» **What to do**
Among the entries below, extract exactly the lines that run from the one with "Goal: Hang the" through the one with "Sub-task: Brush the", both ends included.

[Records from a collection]
"""

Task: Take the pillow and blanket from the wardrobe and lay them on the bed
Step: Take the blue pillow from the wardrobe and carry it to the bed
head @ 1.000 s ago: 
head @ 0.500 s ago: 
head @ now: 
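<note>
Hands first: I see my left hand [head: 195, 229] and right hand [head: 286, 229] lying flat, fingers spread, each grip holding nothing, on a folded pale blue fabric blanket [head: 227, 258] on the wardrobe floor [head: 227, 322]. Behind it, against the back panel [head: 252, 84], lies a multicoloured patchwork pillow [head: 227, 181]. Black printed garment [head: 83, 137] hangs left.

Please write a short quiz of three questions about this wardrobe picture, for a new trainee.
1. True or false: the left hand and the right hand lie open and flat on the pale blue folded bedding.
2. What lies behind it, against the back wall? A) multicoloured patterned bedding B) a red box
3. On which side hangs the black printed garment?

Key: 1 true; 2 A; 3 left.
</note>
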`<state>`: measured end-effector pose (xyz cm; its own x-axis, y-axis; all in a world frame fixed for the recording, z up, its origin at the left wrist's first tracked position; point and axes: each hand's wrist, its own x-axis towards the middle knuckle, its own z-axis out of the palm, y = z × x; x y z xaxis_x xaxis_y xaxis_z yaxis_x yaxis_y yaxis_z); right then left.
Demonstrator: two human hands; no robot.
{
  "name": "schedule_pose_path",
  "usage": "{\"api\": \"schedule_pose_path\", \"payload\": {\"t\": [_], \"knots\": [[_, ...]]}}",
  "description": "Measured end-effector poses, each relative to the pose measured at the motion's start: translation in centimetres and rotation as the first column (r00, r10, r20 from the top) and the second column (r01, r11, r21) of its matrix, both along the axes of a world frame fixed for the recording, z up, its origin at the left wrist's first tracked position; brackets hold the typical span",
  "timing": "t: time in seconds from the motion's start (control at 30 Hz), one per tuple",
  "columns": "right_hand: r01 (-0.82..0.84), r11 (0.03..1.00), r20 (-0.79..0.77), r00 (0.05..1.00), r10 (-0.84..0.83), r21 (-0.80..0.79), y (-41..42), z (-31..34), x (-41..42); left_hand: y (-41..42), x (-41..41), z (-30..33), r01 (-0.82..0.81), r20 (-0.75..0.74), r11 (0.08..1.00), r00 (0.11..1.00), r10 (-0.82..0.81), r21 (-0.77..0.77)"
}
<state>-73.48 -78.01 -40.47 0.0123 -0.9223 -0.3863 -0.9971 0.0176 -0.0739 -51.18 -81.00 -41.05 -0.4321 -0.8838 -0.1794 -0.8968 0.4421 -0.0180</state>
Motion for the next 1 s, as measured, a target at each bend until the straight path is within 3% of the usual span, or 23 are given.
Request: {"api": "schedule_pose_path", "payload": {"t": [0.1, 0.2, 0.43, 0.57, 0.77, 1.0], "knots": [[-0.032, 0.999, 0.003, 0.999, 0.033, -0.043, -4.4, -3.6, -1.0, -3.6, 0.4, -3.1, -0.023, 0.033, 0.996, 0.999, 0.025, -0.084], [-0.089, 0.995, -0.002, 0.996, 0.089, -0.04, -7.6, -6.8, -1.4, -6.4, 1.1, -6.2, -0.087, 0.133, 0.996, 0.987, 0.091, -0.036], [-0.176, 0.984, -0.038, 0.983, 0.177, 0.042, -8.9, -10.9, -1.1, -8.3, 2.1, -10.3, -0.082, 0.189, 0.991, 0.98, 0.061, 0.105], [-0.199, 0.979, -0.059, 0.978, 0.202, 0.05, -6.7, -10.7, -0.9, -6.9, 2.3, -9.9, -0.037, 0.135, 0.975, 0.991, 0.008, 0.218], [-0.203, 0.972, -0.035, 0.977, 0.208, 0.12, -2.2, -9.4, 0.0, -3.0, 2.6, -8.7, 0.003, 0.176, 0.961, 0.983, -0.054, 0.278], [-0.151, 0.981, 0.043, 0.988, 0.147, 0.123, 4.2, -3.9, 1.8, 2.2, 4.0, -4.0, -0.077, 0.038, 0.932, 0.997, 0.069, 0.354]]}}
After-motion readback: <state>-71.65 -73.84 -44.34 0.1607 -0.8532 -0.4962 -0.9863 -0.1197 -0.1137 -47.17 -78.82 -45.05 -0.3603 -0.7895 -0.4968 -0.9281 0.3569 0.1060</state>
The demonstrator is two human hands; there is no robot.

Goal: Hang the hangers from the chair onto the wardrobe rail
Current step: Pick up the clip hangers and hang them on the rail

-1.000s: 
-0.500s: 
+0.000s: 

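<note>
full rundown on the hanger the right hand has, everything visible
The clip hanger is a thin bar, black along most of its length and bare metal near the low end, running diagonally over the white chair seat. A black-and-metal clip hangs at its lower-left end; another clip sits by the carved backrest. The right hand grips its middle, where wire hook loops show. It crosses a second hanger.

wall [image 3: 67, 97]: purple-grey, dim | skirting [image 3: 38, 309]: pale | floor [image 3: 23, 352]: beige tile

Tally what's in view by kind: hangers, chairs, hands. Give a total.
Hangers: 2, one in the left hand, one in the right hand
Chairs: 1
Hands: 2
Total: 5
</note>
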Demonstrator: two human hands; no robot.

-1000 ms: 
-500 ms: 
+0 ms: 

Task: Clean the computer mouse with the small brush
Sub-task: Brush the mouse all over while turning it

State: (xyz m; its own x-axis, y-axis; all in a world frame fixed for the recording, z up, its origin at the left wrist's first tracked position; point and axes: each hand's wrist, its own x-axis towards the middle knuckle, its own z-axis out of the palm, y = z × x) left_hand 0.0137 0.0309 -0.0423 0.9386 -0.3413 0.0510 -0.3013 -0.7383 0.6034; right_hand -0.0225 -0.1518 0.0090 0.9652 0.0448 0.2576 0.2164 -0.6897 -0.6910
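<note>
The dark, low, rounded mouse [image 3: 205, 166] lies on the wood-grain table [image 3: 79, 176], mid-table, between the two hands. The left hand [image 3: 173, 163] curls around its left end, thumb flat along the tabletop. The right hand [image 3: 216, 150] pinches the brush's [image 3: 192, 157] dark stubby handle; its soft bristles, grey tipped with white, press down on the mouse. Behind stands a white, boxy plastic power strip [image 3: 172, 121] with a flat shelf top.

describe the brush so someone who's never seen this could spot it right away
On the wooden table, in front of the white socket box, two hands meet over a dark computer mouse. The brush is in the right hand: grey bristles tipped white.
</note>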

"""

» **Answer below**
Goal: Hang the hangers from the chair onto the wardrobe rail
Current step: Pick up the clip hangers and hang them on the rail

-1.000s: 
-0.500s: 
+0.000s: 

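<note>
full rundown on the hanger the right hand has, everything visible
The clip hanger is a thin bar, black along most of its length and bare metal near the low end, running diagonally over the white chair seat. A black-and-metal clip hangs at its lower-left end; another clip sits by the carved backrest. The right hand grips its middle, where wire hook loops show. It crosses a second hanger.

wall [image 3: 67, 97]: purple-grey, dim | skirting [image 3: 38, 309]: pale | floor [image 3: 23, 352]: beige tile

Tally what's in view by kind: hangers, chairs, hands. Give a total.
Hangers: 2, one in the left hand, one in the right hand
Chairs: 1
Hands: 2
Total: 5
</note>
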Demonstrator: two human hands; no robot.

-1000 ms: 
-500 ms: 
+0 ms: 

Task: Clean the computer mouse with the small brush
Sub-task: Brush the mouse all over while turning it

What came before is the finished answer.